'Coke Studio is not a fresh concept'
After four successful seasons in Pakistan, Coke Studio launches in India tonight. While singers like Kailash Kher and Ali Zafar sound optimistic about the platform, Sonu Nigam does not seem too gung-ho. Kanika Johri gives a lowdown on the concept and writes about the performers and what to expect.music Updated: Jun 17, 2011 19:26 IST
Leslie Lewis, who has directed the music for the show, told HT Cafe: "We've deliberately attempted to make sure that Bollywood aside, the alternative unknown artistes also take stage alongside them."
Pakistani singer and actor Ali Zafar feels that the music and the film industry should be separate and independent of each other and that Coke Studio fills the void of music that is not so mainstream.
"Coke Studio is not just film music. It's something fresh that fills up a void in the existing music industry," says Kailash Kher.
There will be several regional artistes coming to the forefront via the show as well.
"I am driving the bus and everybody is hopping on board," says Leslie Lewis, whose band Colonial Cousins with Hariharan will be part of the sessions as well.
However, renowned singer Sonu Nigam has a different story to tell.
"Something like Coke Studio is not a fresh concept and such music doesn't surprise me. I'm a serious musician and I've done too much of such music for anything to surprise me now."
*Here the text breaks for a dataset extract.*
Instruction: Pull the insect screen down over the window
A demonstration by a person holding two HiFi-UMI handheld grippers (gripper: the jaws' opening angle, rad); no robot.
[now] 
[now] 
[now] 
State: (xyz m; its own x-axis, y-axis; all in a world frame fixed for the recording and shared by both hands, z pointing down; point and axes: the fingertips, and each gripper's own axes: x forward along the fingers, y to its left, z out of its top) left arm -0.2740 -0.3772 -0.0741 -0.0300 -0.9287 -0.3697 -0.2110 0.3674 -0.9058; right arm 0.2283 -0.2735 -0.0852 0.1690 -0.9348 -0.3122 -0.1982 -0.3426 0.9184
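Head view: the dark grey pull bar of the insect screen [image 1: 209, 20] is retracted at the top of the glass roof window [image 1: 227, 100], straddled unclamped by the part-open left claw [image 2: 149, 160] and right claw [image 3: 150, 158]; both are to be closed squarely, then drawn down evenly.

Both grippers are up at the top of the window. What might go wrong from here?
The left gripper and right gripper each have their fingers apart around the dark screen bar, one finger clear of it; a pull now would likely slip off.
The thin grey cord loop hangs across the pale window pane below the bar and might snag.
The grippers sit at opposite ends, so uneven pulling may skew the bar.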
Nigam had been approached for a few sessions but declined the offer.
Folk artist and classical singer Shubha Mudgal seems optimistic.
"I've heard the Pakistan sessions and it seems to be an interesting idea. I wouldn't write it off yet without listening more to the sessions. Considering the vast diversity and talent in the country, one would have to try really hard to do a bad job of a venture like this!" she says.
Coke Studio India
KK, Shaan, Shafqat Aamant Ali, Shankar Mahadevan, Sunidhi Chauhan and Kailash Kher are some of the artists who have recorded songs for the Coke Studio India. The show also includes talent like the band Advaita and singers like Harshdeep, Shruti Pathak, etc.
"A vast country like India has such tremendous diversity with around 400 singers and possibly 4000 music composers that fusion music is something very new and welcome," Kailash Kher says.
Kher will be performing a fusion rendition with Tamil singer Chinnaponnu.
He comments on the singer: "Chinnaponnu is a Tamil folk singer who sings from her heart. Neither of us knew what the other one was singing but still we connected at some level and really enjoyed the singing. Coke Studio @ MTv offers some very good music for the masses and jamming with different kinds of artists is great fun. And it definitely has given a chance to fresh talent and new music."
"India is a country so receptive to fresh sounds that Coke Studio will probably do well here and I hope and wish they do justice to it," Ali Zafar said.
When asked if he would sing for the India sessions, he quips, "Why Not!"
Pakistani singer Atif Aslam who has delivered hits like Jalpari for Coke Studio Pakistan seems a bit more clinical about the concept.
"It depends a lot on the way such a concept is presented, if not marketed well to the audiences Coke Studio may not do too well."
Coke Studio Pakistan
Before launching in India, the concept of Coke Studio was helmed in Pakistan by musician Rohail Hyatt. It involved several jamming sessions between both renowned artists and fresh singers.
Ali Zafar, Raahat Fateh Ali Khan, Atif Aslam and Abida Parveen are some of the singers associated with the Pakistan chapter. Coke Studio Pakistan is currently running in its fourth season.
"Coke Studio is a fabulous concept because despite showcasing experimental music, the sounds from the sessions were receieved well by the masses," said Ali Zafar.
"Genres of music like Sufi, folk which were earlier considered uncool suddenly became the order of the day, especially amongst the youth," the Tere Bin Laden actor added.
"The Pakistan sessions of Coke Studio have been tastefully done and the fact that you get to hear some really good quality versions of songs from Coke Studio is rather heartening," says Shubha Mudgal. She seems a bit skeptical though about established singers jamming with fresh talent.
"Sometimes, playback singers tend to use aalaaps and other such improvisations for effect, not necessarily producing something new."
"Coke Studio in Pakistan may have spread by word of mouth in Pakistan but India is a bigger country and needs a collaboration with a television channel like MTV. It is essential for the music to reach the masses. The music needs to be commercial for it to be of value to the people," folk and Bollywood singer Kailash Kher said.
With expectation in the air, it remains to be seen whether Coke Studio will repeat the success it saw in Pakistan.